• REQUIRED WORK: Reading the listing below, count the lines that contain the word "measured" and give that count alone.

• GIVEN INFORMATION:
---*---

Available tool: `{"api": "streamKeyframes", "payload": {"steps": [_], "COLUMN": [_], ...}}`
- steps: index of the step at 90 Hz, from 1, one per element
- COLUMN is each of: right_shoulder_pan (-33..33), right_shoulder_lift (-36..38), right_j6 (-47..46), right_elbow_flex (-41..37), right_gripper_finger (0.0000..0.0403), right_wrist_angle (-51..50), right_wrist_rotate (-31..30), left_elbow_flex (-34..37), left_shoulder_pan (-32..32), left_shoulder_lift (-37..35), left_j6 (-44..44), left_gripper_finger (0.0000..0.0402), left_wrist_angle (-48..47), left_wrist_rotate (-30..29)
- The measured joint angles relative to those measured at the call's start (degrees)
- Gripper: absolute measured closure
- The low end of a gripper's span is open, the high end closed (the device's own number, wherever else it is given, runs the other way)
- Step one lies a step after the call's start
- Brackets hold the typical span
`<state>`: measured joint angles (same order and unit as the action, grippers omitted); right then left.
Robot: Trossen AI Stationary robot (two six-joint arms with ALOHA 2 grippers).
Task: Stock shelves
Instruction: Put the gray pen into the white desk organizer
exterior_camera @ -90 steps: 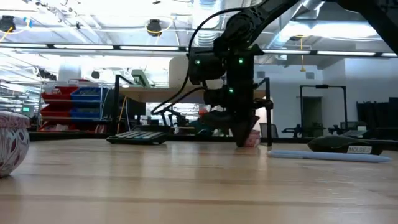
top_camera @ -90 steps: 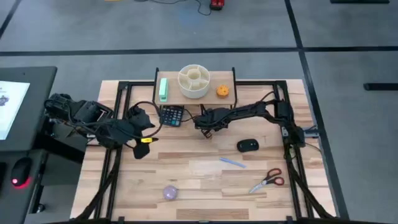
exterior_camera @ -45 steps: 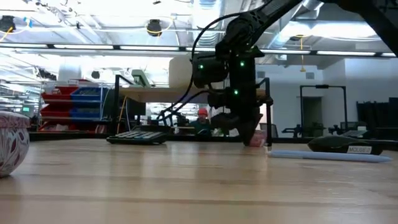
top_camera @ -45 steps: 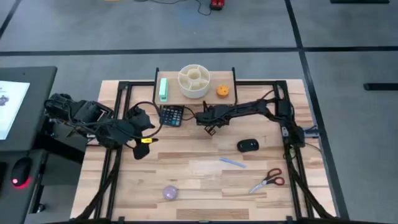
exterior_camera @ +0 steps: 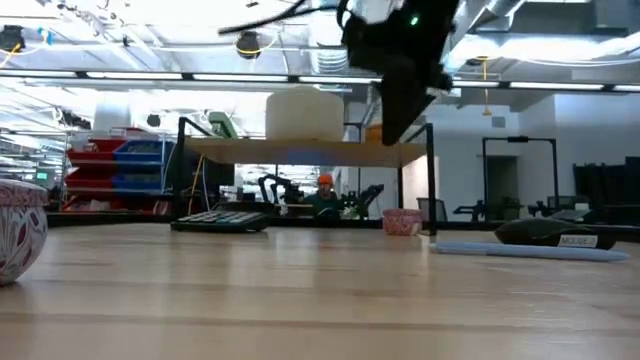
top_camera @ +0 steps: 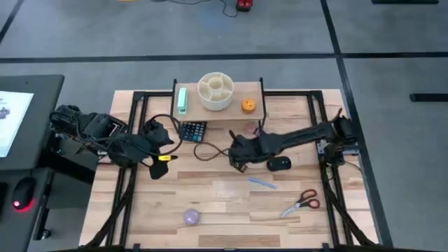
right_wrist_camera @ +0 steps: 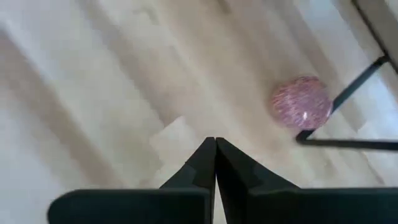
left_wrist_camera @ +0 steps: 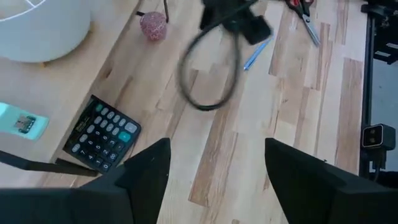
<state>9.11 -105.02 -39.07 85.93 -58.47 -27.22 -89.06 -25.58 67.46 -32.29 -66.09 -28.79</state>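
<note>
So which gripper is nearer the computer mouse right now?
The right gripper: it hangs just beside the computer mouse. The left gripper sits far across the table, beyond the calculator.

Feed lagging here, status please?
Right claw shut, empty, raised over the table in front of the shelf. Left claw open, waiting at table's left. Pink ball lies by shelf leg.

1. Both arms are dark, near black, built of jointed segments.
2. The left arm carries a small yellow patch near its wrist.
3. A thin black cable loops loose beside the right arm.
4. The right pincer has two black, wedge-shaped fingers tapering to narrow tips.
5. A small green light glows on the right arm's wrist housing, possibly a status lamp.
</note>
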Motion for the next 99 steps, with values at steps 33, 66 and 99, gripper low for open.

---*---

• SOLUTION: 3